_PROBLEM_
Every line of the listing is returned unchanged, and every picture is dropped.

_INFORMATION SUPPLIED_

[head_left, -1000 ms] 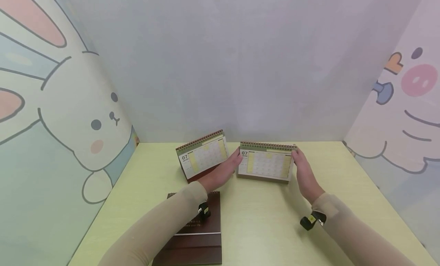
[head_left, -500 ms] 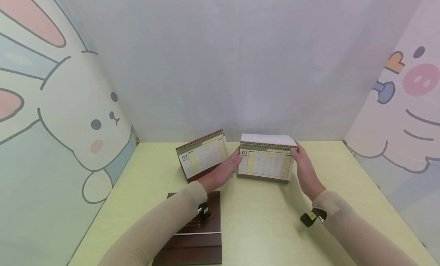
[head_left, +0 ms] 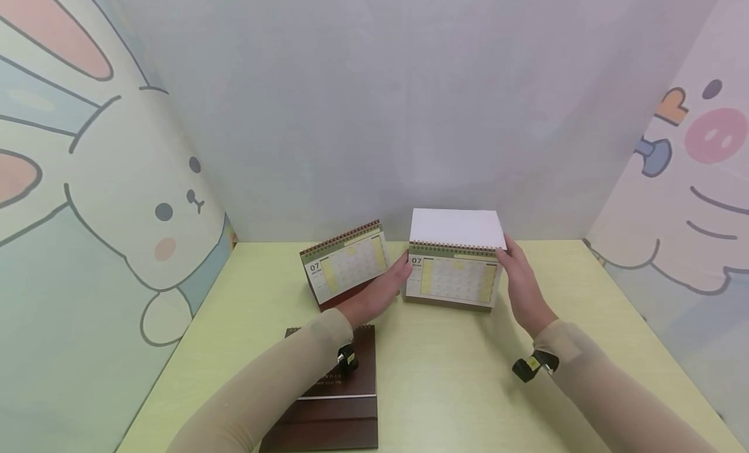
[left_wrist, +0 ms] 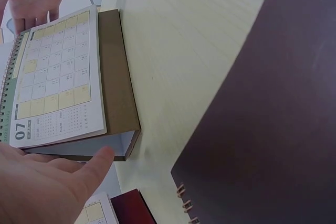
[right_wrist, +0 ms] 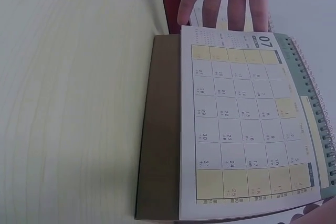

_RESULT OF THIS EXERCISE_
[head_left, -1000 ms] 
[head_left, -500 ms] 
[head_left, +0 ms] 
[left_wrist, +0 ms] 
[right_wrist, +0 ms] 

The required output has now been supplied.